Sex-change operation is a large and complex surgical procedure that commences after receiving a psychological examination certificate proving true transsexualism.

Transsexualism is divided in two variations according to desired changes in sexual sphere and is called by the English abbreviation FTM (female-to-male), i.e. changing the gender from male into female, or the opposite variant abbreviated MTF (male-to-female).

The number and complexity of feminizing and masculinizing operations is very different. Let’s discuss the latter variant.

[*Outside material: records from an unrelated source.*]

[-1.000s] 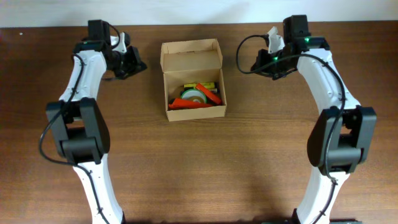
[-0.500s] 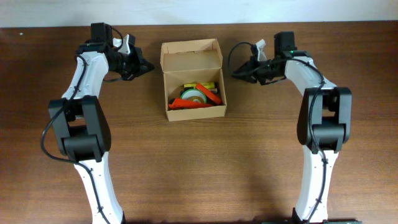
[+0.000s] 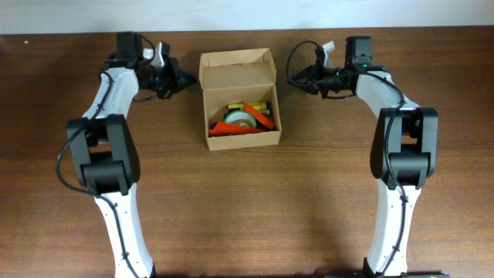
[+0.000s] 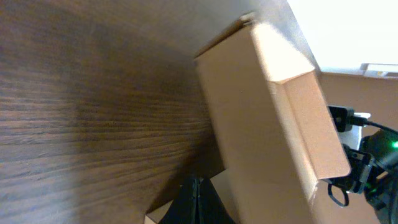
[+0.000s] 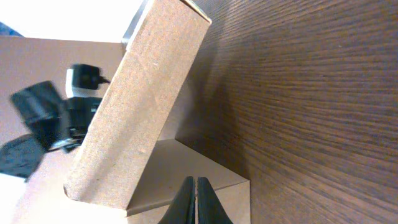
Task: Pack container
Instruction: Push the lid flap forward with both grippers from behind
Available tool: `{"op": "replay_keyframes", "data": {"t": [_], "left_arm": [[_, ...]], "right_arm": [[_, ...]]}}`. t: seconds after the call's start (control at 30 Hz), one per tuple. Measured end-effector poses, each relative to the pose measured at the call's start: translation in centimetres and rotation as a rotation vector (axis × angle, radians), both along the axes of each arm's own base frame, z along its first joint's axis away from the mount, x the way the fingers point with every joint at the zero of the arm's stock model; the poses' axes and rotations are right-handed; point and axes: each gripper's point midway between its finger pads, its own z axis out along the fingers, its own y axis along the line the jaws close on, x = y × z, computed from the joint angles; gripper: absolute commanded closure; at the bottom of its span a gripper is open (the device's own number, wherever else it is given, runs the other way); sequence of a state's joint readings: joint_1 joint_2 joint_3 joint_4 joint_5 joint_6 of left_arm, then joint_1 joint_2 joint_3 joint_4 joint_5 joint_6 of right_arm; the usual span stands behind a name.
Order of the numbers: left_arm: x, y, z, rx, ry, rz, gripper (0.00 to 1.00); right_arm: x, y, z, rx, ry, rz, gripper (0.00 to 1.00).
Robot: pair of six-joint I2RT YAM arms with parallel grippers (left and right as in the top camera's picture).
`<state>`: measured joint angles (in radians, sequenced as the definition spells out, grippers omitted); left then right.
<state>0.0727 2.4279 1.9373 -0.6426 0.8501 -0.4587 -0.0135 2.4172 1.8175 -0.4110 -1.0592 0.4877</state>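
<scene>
Container sits between our arms: left gripper pressed together, empty, just beside one side wall; right gripper likewise closed near the opposite wall. Its lid stands open on the desk, colourful items inside.

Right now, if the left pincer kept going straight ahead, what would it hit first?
Probably the small brown cardboard box, near its flap lid, just ahead of the left pincer.

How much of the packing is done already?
Colourful items already lie inside the container, including a green tape roll. Nothing is in hand: the left gripper and right gripper sit shut and empty beside its flap lid. Left, probably: closing that open lid.
</scene>
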Motion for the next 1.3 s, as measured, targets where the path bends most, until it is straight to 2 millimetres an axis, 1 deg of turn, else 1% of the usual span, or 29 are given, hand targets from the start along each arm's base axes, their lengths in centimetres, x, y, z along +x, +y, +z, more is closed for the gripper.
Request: {"op": "replay_keyframes", "data": {"t": [0.07,0.13,0.2,0.37,0.47,0.67,0.97,1.3], "left_arm": [[-0.3,-0.2,-1.3,-0.024,0.038,0.001,0.98],[-0.4,-0.4,-2.0,-0.046,0.059,0.002,0.98],[-0.3,-0.7,-2.2,-0.070,0.058,-0.001,0.98],[0.4,-1.1,-1.4,-0.115,0.022,-0.011,0.98],[0.6,-1.4,-0.8,-0.150,0.005,-0.020,0.99],[0.5,-1.7,-0.6,-0.172,0.011,-0.026,0.98],[0.6,-1.8,-0.4,-0.179,0.005,-0.028,0.98],[0.3,-3.3,-0.4,-0.183,0.013,-0.048,0.98]], "right_arm": [[0.0,0.0,0.0,0.004,0.006,-0.003,0.96],[0.1,0.0,0.1,0.006,0.005,-0.005,0.97],[0.1,0.0,-0.1,0.007,0.008,-0.006,0.96],[0.2,0.1,-1.0,0.019,0.035,-0.012,0.96],[0.2,0.3,-1.9,0.045,0.060,-0.012,0.97],[0.1,0.5,-3.2,0.081,0.101,-0.011,0.96],[0.5,1.2,-2.3,0.110,0.066,0.004,0.96],[0.3,3.7,-1.6,0.136,0.052,0.045,0.96]]}}
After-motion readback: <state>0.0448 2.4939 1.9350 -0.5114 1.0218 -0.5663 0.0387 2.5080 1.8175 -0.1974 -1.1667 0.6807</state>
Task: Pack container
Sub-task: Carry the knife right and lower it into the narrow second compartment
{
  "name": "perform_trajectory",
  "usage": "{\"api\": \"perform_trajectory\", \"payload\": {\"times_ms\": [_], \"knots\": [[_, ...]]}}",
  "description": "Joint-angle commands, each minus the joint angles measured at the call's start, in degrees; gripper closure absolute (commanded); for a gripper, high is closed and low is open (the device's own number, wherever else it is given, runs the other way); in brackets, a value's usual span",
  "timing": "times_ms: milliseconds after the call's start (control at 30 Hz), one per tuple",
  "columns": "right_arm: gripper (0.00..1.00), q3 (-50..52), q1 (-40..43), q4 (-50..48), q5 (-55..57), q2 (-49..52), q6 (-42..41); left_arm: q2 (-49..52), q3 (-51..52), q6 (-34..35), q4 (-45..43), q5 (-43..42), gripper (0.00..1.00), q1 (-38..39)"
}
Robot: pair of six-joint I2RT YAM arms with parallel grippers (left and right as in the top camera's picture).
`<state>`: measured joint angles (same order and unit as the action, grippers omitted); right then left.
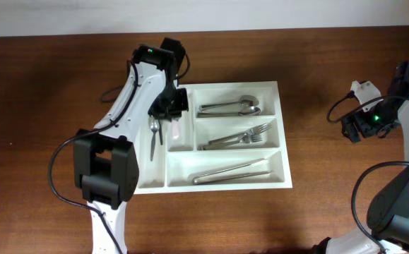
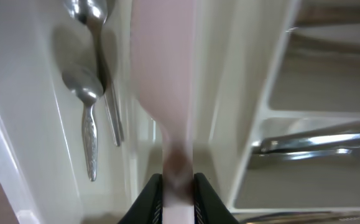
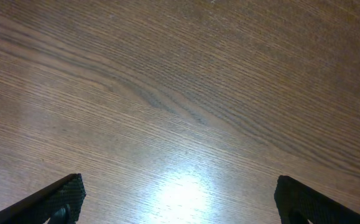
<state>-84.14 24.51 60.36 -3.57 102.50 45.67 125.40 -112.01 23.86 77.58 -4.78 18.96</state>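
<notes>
The left gripper (image 2: 178, 186) is clamped narrowly on a pink utensil (image 2: 164, 74) by its handle, held over the second narrow compartment of the container (image 1: 218, 188), set centrally on the tabletop (image 1: 42, 106) toward the far edge. The utensil should be lowered lengthwise, kept clear of the dividers, then released. Teaspoons (image 2: 89, 106) are seen next door. The right gripper (image 3: 180, 202) is spread wide near the right edge.

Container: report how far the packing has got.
Done: spoons, forks and long metal pieces lie in the three wide compartments of the container, small spoons in one narrow one. In hand: the left pincer is shut on a pale pink utensil at the other narrow compartment. Left: releasing it. The right pincer is open over the table.
</notes>
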Motion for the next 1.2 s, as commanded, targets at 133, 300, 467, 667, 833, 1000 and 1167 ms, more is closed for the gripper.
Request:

FTM-transgender treatment (or sex-change surgery) is a complex set of operations, which consists of several stages: mastectomy, hysterectomy and phalloplasty. Some of these operations can be combined, and some can be performed only separately. Usually, the course of action is the following: the first stage is breast removal (mastectomy); it is followed by the removal of the uterus and its appendages (hysterectomy). After these surgeries it is possible to change the documents and to have phalloplasty. The duration of treatment may differ from 6-8 months up to several years, depending on the wishes and possibilities of the patient.

Breast removal

  • Usually the first step is the removal of breast, also known as mastectomy. It is executed in such a way that in case in initial small amount of breast only one scar around the areola is left initial chest is only one scar around the areola. This method has limited potential to reduce the skin area, so a further intervention performed in order to achieve better results may be required after 6 or more months.

 Sex-change operation

In case the size of the breast is large or the skin tone is poor and there are stretch marks, it is possible to use another method of operation with a cut in the breast crease. In this situation the gland is removed along with a considerable amount of skin. The nipple is saved on its pedicle or transplanted as a free skin graft to the right, for the male breast, place. This method was called “Smile” because of the remaining semi-circular scar resembles it. The patient stays in a hospital for one day, and in the absence of complications the rehabilitation lasts for 2 weeks. The sutures are absorbable.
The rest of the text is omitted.